Note on typing: inside a gov.tool literal, TypeScript resolves the caller(...) call before it infers from parameters, so annotate the argument type (caller((a: { accountId: string }, ctx) => …)) or use the plain object form, which infers fully.
idempotency
At-most-once execution per logical operation. key must return a stable, non-empty string; an empty key throws GovernanceConfigError at call time. Keys are namespaced per tool and per tenant, recorded on audit entries unredacted, and honored for ttlMs milliseconds (forever when omitted). Behavior table and design guidance: Make retries safe.
approval
import type { TrustedContext } from "flue-guard";
type ApprovalPolicy<TArgs> =
| boolean
| ((args: TArgs, ctx: TrustedContext) => boolean | string | undefined);true (or always(reason?)) requires approval on every call; a predicate requires it when it returns true or a reason string; false (or never()) never does, and does not count as a gate. Requires an ApprovalAdapter on the toolkit or the call is denied. See Require human approval.
redact
Per-tool override of the toolkit's redactor. Applied to args, results, and error strings before they are written to the audit log. Never applied to what the handler or the model receives.
toModelOutput
Shapes the value returned to Flue (and so to the model). The audit log and the idempotency store both keep the full result; replays route the stored result through this function again. See Shape what the model sees.
kind
How the arguments relate to the tool's blast radius. "scoped" (default) means structured arguments with a real target, fully governable in-process. "primitive" means a free-form payload (raw SQL, shell, arbitrary HTTP) that argument checks cannot bind; primitives are flagged kind: "primitive" on their audit entries.
egressControlled
For a side-effecting primitive: your attestation that its blast radius is bounded outside the process (egress allowlist, no in-sandbox credential, database-level controls).

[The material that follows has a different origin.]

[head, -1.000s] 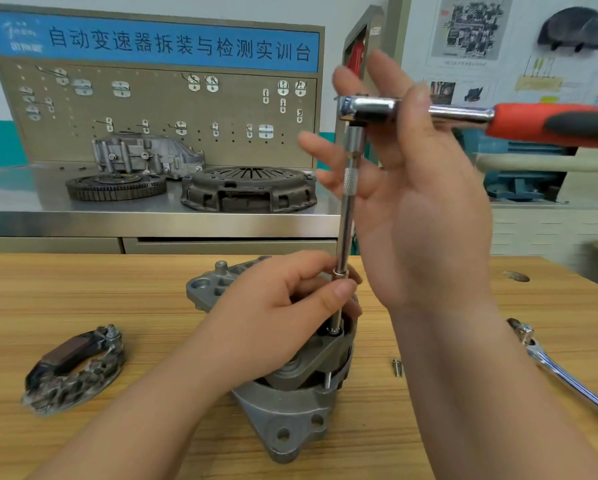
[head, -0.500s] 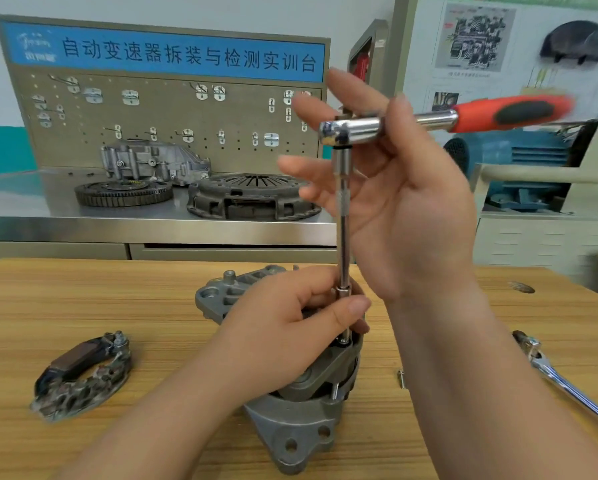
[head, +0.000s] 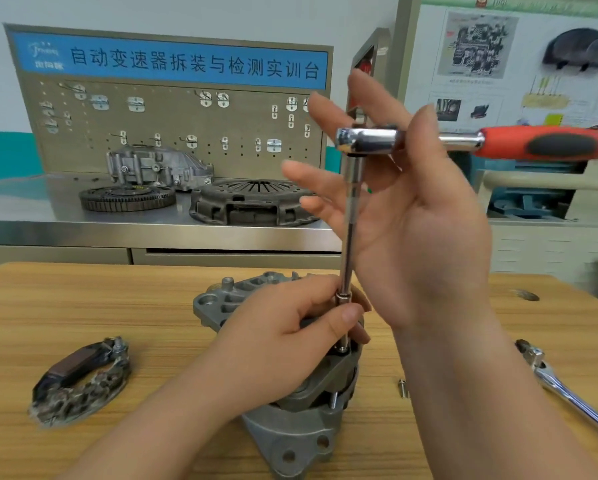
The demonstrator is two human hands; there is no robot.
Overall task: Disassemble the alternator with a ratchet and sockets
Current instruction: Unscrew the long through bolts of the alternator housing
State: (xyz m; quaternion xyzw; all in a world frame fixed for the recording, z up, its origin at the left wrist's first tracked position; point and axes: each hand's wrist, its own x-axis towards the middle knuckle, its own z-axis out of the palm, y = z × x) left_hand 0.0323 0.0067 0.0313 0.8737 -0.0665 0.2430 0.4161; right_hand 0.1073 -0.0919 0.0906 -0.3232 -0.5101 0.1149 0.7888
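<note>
The grey alternator (head: 290, 441) stands on the wooden bench (head: 117, 306) in front of me. A ratchet (head: 370, 142) with a red and black handle (head: 550, 145) sits on a long extension bar (head: 349, 237) that runs straight down to a socket on the alternator's top. My left hand (head: 290, 337) rests on the alternator and pinches the bar's lower end between thumb and fingers. My right hand (head: 415, 220) holds the ratchet near its head, thumb over the shaft, other fingers spread beside the bar.
A removed rectifier piece (head: 79, 382) lies at the left on the bench. A loose bolt (head: 402, 388) and a second chrome ratchet (head: 567, 393) lie at the right. Behind stand a steel counter (head: 31, 223) with a flywheel (head: 128, 199), a clutch cover (head: 252, 206) and a pegboard.
The ratchet handle swung a little back and forth at the right while the bar stayed on the alternator. My view shifted slightly. Both hands kept their hold.
</note>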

The library does not and cannot verify this; the flag only permits the definition. See the trust model.
unsafeAllowUnauthorized
Escape hatch: permits defining a side-effecting tool with no gate. Off by default because an ungated side-effecting tool is exactly the bug class this library exists to prevent. Prefer any real gate.
execute
The handler. Receives validated arguments and the ExecutionContext (including authorizedScopes and Flue's AbortSignal). Under Flue the return value must be JSON-plain: no bigint, Date, class instances, or circular structures. Handler exceptions propagate to the host unchanged and are recorded as allow/error audit entries.